Failure of MailHosting service and ECCS Staff Email on May 19th and 20th
Updated: May 25, 2018
May 25, 2018
After the maintenance work on the file servers that began around 9:00 AM on Saturday, we were not able to resume the MailHosting service and ECCS Staff Email, despite planning to finish before 1:00 PM. Furthermore, the delivery of emails to all users was halted until around 5:00 PM on Sunday, May 20th. We apologized for any inconvenience caused by the delay.
Cause of the failure
During the maintenance work carried out on Saturday, May 19th, we updated the operating system of a file server (OneFS, DELL EMC) to the latest version, which is also shared with the MailHosting service and various other ECCS services. As a result, a NFS file lock function used by the email server could no longer work properly. This is the cause of this failure.

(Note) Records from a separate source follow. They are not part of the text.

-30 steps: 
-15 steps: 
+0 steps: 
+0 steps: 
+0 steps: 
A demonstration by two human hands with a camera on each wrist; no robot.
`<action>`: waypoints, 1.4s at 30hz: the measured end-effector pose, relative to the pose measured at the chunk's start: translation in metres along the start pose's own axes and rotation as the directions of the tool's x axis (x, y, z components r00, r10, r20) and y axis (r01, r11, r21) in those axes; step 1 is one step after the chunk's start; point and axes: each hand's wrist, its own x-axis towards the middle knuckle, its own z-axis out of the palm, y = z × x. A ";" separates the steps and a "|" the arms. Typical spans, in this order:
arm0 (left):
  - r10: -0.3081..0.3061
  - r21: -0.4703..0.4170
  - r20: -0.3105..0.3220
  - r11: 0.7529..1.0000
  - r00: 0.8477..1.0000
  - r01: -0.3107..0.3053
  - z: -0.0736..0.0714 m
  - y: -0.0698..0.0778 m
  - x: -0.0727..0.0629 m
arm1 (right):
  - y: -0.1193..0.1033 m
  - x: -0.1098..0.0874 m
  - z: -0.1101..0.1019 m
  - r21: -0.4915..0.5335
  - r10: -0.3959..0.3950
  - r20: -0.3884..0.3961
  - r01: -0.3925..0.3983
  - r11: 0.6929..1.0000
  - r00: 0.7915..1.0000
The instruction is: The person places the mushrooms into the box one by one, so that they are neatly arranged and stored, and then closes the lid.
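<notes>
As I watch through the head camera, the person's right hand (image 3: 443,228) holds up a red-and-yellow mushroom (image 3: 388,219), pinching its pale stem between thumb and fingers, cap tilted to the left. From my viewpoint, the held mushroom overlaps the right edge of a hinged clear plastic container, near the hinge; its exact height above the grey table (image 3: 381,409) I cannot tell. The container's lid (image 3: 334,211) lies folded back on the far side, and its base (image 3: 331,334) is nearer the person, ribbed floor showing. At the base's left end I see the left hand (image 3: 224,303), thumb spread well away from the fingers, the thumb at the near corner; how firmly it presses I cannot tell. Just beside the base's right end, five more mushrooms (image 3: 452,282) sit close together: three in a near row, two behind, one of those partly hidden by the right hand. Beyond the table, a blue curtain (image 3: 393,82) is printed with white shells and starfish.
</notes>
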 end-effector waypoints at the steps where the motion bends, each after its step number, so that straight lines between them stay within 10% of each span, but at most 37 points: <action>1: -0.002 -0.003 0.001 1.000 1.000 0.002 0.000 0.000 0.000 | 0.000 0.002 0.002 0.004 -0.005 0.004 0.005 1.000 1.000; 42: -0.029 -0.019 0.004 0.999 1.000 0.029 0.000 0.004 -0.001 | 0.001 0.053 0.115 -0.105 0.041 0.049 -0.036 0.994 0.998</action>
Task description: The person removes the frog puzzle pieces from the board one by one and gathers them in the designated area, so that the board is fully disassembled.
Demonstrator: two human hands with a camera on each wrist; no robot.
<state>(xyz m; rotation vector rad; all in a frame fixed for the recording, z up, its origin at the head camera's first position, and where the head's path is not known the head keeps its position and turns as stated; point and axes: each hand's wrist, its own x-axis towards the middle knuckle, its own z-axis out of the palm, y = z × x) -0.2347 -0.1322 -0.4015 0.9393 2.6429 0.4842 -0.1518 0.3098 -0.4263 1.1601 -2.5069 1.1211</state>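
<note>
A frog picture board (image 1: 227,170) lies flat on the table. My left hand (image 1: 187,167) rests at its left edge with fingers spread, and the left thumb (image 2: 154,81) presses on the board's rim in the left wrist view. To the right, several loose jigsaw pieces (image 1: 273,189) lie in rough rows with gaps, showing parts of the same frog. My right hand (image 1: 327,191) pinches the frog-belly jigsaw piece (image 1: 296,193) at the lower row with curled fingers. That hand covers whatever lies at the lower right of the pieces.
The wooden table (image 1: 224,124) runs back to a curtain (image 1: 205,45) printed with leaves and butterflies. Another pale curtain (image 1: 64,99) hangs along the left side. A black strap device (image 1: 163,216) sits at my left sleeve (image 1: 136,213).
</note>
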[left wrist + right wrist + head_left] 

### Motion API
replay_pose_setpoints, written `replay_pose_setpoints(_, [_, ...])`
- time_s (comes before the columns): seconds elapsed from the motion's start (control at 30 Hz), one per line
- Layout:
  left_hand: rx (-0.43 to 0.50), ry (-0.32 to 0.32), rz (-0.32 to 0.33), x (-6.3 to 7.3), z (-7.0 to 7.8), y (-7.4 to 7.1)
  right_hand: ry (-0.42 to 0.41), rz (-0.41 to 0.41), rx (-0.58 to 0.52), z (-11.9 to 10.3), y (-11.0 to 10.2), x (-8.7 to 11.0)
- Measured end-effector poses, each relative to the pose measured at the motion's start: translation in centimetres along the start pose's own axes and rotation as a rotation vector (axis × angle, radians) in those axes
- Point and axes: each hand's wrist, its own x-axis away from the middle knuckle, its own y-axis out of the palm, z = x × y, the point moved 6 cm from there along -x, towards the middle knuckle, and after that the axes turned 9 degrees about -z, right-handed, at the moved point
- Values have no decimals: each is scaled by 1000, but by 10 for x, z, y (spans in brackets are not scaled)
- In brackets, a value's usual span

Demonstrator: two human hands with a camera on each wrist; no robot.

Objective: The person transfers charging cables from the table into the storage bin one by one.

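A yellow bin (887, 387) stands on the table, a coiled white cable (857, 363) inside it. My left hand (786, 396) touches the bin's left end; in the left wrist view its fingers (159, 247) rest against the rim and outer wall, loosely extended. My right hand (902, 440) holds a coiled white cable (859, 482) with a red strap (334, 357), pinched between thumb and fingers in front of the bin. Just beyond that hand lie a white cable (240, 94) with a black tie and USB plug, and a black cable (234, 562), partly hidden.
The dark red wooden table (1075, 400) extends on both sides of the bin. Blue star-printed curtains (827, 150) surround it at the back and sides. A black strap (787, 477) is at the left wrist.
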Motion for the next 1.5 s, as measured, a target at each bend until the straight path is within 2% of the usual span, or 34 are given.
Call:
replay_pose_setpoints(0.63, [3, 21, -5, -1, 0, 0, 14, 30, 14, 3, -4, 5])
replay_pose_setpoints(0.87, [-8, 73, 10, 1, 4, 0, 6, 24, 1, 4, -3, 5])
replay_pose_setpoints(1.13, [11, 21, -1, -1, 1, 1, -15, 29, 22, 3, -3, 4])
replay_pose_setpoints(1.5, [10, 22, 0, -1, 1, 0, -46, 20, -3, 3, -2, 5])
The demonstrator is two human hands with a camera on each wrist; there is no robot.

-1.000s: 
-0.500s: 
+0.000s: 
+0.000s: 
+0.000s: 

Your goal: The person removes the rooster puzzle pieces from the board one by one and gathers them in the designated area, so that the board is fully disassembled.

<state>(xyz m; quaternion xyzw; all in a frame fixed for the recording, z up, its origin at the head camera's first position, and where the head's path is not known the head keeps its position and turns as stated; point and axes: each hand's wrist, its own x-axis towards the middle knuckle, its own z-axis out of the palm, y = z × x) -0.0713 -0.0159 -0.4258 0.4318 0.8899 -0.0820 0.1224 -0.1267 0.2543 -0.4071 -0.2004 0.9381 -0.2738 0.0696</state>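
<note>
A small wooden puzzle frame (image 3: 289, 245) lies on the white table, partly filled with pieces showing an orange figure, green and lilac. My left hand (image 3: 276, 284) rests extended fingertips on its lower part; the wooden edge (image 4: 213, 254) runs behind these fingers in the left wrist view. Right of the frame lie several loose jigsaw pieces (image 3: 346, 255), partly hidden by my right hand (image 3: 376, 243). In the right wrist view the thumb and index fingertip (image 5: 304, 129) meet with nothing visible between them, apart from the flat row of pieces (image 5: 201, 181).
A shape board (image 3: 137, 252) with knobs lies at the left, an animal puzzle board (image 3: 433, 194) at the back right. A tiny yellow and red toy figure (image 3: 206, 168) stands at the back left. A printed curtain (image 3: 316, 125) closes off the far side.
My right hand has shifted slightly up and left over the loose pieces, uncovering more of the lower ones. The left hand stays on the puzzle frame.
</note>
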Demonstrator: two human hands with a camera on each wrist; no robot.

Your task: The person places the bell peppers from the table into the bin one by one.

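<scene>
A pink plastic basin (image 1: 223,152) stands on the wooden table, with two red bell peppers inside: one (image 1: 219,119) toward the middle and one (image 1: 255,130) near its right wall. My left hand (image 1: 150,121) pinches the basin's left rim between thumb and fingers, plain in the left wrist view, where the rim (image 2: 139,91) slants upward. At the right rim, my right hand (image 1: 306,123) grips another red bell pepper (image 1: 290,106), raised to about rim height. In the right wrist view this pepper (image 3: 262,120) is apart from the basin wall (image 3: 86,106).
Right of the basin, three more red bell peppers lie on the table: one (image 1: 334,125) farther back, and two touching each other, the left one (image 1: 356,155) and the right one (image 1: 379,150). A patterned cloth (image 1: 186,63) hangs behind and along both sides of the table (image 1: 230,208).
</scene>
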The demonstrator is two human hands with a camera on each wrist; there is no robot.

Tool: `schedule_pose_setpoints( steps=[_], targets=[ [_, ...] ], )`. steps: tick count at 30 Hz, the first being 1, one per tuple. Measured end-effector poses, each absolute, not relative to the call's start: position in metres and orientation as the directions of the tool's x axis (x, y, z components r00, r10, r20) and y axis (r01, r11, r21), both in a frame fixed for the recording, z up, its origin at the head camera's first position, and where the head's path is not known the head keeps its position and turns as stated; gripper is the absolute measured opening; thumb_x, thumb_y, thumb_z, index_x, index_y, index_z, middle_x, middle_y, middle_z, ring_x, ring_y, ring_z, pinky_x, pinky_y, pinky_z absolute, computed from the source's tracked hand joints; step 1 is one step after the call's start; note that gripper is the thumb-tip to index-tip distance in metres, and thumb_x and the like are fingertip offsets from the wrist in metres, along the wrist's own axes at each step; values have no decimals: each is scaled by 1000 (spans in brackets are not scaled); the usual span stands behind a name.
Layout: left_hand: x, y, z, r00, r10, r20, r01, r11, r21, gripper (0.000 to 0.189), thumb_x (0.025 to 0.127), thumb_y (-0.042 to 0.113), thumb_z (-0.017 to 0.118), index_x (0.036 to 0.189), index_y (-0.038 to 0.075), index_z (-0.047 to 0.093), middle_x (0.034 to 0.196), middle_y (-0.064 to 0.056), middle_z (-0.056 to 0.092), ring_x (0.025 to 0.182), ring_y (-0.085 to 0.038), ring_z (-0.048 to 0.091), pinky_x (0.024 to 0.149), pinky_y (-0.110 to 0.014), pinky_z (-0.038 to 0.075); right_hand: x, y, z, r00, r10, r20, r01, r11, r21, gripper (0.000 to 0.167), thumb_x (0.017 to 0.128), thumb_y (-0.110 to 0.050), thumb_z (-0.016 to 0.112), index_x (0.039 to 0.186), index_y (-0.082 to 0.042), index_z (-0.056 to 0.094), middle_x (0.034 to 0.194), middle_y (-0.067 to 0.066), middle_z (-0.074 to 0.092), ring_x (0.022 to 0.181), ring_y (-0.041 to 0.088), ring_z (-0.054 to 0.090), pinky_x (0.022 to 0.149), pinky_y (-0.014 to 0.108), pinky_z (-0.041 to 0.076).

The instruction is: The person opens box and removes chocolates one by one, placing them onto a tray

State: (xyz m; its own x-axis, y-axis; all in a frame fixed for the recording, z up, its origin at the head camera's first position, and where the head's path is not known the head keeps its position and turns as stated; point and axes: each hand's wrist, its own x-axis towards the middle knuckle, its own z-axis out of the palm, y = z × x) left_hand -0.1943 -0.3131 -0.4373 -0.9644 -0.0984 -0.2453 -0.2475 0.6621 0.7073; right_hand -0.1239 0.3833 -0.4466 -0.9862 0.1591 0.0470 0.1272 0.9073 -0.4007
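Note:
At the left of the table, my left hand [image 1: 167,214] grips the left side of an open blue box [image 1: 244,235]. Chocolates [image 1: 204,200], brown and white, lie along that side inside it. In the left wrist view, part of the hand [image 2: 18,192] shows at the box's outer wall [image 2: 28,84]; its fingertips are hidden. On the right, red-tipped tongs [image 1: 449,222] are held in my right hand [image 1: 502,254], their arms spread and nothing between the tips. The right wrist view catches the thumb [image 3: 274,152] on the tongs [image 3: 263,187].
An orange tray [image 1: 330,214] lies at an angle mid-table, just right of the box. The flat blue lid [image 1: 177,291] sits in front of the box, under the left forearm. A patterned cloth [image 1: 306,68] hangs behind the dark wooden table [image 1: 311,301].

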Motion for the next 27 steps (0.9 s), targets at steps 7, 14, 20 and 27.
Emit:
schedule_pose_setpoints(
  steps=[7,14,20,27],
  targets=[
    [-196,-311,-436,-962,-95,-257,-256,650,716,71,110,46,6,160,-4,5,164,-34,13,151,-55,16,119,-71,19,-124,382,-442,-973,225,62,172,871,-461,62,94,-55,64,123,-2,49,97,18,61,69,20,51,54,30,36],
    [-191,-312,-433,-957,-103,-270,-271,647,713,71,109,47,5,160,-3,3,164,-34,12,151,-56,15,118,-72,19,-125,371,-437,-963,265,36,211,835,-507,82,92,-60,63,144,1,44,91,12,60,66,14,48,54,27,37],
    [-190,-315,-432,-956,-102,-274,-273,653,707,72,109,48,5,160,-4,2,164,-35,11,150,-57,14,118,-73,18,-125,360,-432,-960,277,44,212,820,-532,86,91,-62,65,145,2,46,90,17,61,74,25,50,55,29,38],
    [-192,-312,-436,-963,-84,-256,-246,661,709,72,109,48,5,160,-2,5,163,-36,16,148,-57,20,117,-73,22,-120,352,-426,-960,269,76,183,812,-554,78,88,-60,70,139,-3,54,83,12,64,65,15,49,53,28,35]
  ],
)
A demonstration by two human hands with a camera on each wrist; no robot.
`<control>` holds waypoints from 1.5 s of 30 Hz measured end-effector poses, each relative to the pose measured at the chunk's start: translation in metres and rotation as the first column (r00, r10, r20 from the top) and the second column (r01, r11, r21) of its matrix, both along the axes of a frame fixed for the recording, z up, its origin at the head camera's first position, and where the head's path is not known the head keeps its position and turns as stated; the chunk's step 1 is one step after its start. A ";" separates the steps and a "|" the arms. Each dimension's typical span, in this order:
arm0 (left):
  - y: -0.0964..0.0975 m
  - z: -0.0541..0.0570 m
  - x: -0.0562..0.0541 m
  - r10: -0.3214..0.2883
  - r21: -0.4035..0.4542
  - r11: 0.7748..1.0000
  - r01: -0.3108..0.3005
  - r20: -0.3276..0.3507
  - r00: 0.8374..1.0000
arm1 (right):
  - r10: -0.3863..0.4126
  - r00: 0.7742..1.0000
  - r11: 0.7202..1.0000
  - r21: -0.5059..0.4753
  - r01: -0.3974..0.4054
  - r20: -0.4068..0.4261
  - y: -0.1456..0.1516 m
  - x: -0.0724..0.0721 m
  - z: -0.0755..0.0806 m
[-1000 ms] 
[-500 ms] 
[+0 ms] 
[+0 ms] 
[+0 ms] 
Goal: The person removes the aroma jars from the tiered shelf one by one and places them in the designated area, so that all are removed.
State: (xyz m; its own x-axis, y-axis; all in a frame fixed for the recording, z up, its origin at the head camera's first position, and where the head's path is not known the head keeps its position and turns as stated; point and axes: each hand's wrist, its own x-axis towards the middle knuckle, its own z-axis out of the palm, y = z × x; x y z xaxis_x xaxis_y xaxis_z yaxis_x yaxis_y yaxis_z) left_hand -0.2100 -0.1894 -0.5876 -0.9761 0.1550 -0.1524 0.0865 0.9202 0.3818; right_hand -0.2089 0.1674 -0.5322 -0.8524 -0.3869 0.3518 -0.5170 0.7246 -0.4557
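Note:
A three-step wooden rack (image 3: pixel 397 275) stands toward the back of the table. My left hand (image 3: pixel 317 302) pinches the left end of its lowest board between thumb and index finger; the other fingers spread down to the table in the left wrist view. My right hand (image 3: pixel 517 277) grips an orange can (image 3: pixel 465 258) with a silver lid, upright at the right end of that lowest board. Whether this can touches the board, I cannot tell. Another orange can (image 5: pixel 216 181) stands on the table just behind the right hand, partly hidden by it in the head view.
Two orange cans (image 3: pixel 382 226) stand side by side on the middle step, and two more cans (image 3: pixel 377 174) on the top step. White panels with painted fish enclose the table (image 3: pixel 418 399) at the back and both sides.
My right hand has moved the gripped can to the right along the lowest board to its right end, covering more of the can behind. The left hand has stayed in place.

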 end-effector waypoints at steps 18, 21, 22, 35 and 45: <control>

It took a long time to find out how to deal with the problem and find a solution, as it was not documented in the administrator's manual.
Because of function maintenance and security measures, it is necessary for us to regularly upgrade the software. While it is difficult to completely eliminate failures caused when upgrading software versions, it is possible to reduce the probability of a failure. We are going to strengthen (1) advance preparation (review work contents, check operation in a test environment, etc.) and (2) backup plans (alternate plans when something fails, or plans to reduce negative impact) as much as possible.
As a measure that can be taken by users, it is common to use multiple independent email services at the same time in order to be prepared for an email suspension due to a failure. This is especially effective when a suspension of email services cause a large impact. In addition to the MailHosting service and the ECCS Staff Email service which was the cause of trouble this time, the Information Technology Center also provides ECCS Cloud Email service using Google G Suite (Gmail).